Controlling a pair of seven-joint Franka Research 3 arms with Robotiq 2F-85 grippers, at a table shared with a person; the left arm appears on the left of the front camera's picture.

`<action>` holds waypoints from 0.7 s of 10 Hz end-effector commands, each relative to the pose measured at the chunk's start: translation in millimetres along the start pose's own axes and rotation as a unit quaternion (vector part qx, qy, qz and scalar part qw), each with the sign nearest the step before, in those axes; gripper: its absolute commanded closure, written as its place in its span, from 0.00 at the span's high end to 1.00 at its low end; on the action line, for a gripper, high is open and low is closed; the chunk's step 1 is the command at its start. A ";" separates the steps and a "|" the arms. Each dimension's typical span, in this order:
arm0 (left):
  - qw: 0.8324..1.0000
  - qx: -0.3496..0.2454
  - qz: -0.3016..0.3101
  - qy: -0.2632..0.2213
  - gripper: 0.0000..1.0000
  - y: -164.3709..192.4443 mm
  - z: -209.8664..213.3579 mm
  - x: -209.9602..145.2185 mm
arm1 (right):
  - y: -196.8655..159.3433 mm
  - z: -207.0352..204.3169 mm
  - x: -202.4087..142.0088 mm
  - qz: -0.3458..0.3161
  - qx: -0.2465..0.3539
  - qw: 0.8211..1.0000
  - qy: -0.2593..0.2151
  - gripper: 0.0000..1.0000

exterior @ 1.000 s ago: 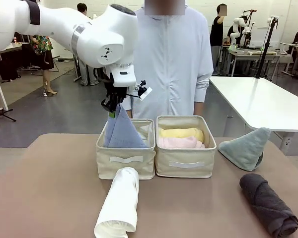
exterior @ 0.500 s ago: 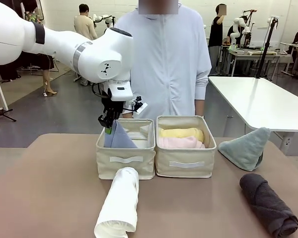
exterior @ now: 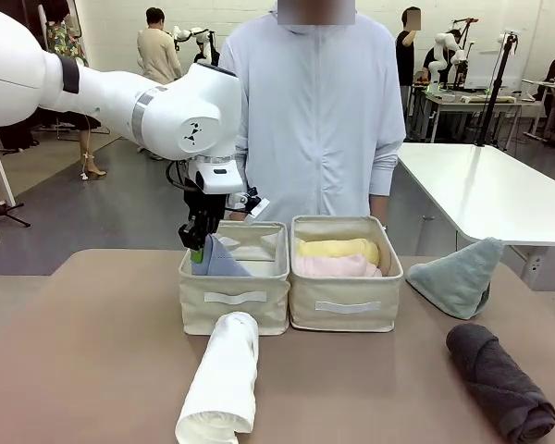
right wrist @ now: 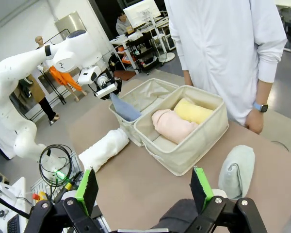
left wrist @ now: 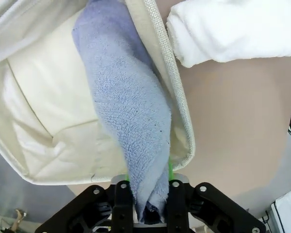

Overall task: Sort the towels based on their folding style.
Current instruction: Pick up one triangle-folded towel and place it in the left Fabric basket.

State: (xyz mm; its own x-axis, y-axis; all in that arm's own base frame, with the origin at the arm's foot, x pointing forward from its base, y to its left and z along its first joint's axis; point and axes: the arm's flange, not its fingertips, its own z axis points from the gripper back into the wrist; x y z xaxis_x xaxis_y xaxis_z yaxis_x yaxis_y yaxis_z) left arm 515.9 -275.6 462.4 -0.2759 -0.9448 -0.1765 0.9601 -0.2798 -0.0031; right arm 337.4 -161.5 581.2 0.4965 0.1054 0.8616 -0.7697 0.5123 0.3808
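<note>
My left gripper (exterior: 200,248) is shut on the tip of the lavender-blue cone towel (exterior: 220,265), which hangs down into the left bin (exterior: 233,303). In the left wrist view the fingers (left wrist: 122,199) pinch that blue towel (left wrist: 131,111) against the bin's near wall. The yellow roll (exterior: 338,248) and the pink roll (exterior: 338,267) lie in the right bin (exterior: 344,313). A white roll (exterior: 222,379) lies in front of the left bin. The sage-green cone (exterior: 458,275) and the dark grey roll (exterior: 499,379) sit at the right. My right gripper (right wrist: 143,189) is open above the dark grey roll (right wrist: 177,213).
A person (exterior: 314,120) stands close behind the bins at the far edge, arms at their sides. Bare brown tabletop (exterior: 83,361) stretches to the left of the white roll. A white table (exterior: 490,190) stands behind on the right.
My left gripper has come down with the blue towel, so the cone that stood above the bin's rim now sits mostly inside the left bin. The other towels have not moved.
</note>
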 end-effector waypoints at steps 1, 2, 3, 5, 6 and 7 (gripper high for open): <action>1.000 0.002 -0.001 -0.018 0.73 -5.3 3.8 -4.6 | -2.7 -1.5 2.0 0.009 0.007 1.000 -0.017 1.00; 1.000 0.004 -0.001 -0.020 1.00 -6.0 5.5 -6.1 | -2.7 -1.5 2.0 0.009 0.007 1.000 -0.017 1.00; 1.000 0.006 -0.002 -0.023 0.85 -6.9 6.9 -8.1 | -2.7 -1.5 2.0 0.009 0.007 1.000 -0.017 1.00; 1.000 0.012 0.000 -0.022 1.00 -9.9 10.8 -12.8 | -2.7 -1.5 2.0 0.009 0.007 1.000 -0.017 1.00; 1.000 0.014 -0.001 -0.018 1.00 -10.4 11.6 -14.2 | -2.7 -1.5 2.0 0.009 0.007 1.000 -0.017 1.00; 1.000 0.014 0.001 -0.014 1.00 -10.9 12.4 -14.0 | -2.7 -1.5 2.0 0.009 0.007 1.000 -0.017 1.00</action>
State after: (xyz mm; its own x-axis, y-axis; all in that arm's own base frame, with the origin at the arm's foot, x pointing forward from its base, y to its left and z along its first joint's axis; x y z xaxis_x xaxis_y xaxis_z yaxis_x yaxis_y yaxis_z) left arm 514.1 -269.5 478.1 -0.2581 -0.9518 -0.1659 0.9639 -0.2652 0.0220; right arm 337.3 -161.5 581.2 0.4964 0.1054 0.8617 -0.7698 0.5123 0.3808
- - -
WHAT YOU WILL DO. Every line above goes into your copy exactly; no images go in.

EXERCISE RESPONSE.
Controlling a pair of seven-joint Franka Research 3 arms with Robotiq 2F-85 grippers, at a table shared with a person; the left arm appears on the left of the front camera's picture.

`<action>` holds waypoints from 0.7 s of 10 Hz end-effector commands, each relative to the pose measured at the chunk's start: translation in millimetres along the start pose's own axes and rotation as a unit quaternion (vector part qx, qy, qz and scalar part qw), each with the sign nearest the step before, in those axes; gripper: its absolute commanded closure, written as its place in its span, from 0.00 at the span's high end to 1.00 at its low end; on the action line, for a gripper, high is open and low is closed; the chunk's step 1 is the command at its start. A ";" separates the steps and a "|" the arms. Each dimension's typical span, in this order:
arm0 (left):
  - qw: 0.8324..1.0000
  - qx: -0.3496..0.2454
  - qz: -0.3016..0.3101
  - qy: -0.2632..0.2213
  - gripper: 0.0000..1.0000
  - y: -164.3709..192.4443 mm
  - z: -209.8664..213.3579 mm
  - x: -209.9602..145.2185 mm
arm1 (right):
  - y: -196.8655..159.3433 mm
  - z: -207.0352..204.3169 mm
  - x: -202.4087..142.0088 mm
  - qz: -0.3458..0.3161
  - qx: -0.2465..0.3539
  - qw: 0.8211..1.0000
  - qy: -0.2593..0.2151
  - gripper: 0.0000..1.0000

exterior @ 1.000 s ago: 
exterior @ 0.500 s ago: 
exterior @ now: 
right wrist @ now: 
left wrist @ now: 

Overall task: Sort the towels based on their folding style.
Current instruction: Pick up one triangle-folded towel and place it in the left Fabric basket.

State: (xyz mm; its own x-axis, y-axis; all in that arm's own base frame, with the origin at the arm's foot, x pointing forward from its base, y to its left and z along its first joint's axis; point and axes: the arm's flange, not its fingertips, its own z axis points from the gripper back into the wrist; x y z xaxis_x xaxis_y xaxis_z yaxis_x yaxis_y yaxis_z) left arm 515.9 -275.6 462.4 -0.2759 -0.9448 -0.1765 0.9601 -0.2798 -0.0031; right arm 337.4 -161.5 581.2 0.4965 0.1054 0.8616 -0.7697 0.5123 0.3808
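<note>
My left gripper (exterior: 200,248) is shut on the tip of the lavender-blue cone towel (exterior: 220,265), which hangs down into the left bin (exterior: 233,303). In the left wrist view the fingers (left wrist: 122,199) pinch that blue towel (left wrist: 131,111) against the bin's near wall. The yellow roll (exterior: 338,248) and the pink roll (exterior: 338,267) lie in the right bin (exterior: 344,313). A white roll (exterior: 222,379) lies in front of the left bin. The sage-green cone (exterior: 458,275) and the dark grey roll (exterior: 499,379) sit at the right. My right gripper (right wrist: 143,189) is open above the dark grey roll (right wrist: 177,213).
A person (exterior: 314,120) stands close behind the bins at the far edge, arms at their sides. Bare brown tabletop (exterior: 83,361) stretches to the left of the white roll. A white table (exterior: 490,190) stands behind on the right.
My left gripper has come down with the blue towel, so the cone that stood above the bin's rim now sits mostly inside the left bin. The other towels have not moved.
</note>
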 end-effector waypoints at steps 1, 2, 3, 5, 6 and 7 (gripper high for open): <action>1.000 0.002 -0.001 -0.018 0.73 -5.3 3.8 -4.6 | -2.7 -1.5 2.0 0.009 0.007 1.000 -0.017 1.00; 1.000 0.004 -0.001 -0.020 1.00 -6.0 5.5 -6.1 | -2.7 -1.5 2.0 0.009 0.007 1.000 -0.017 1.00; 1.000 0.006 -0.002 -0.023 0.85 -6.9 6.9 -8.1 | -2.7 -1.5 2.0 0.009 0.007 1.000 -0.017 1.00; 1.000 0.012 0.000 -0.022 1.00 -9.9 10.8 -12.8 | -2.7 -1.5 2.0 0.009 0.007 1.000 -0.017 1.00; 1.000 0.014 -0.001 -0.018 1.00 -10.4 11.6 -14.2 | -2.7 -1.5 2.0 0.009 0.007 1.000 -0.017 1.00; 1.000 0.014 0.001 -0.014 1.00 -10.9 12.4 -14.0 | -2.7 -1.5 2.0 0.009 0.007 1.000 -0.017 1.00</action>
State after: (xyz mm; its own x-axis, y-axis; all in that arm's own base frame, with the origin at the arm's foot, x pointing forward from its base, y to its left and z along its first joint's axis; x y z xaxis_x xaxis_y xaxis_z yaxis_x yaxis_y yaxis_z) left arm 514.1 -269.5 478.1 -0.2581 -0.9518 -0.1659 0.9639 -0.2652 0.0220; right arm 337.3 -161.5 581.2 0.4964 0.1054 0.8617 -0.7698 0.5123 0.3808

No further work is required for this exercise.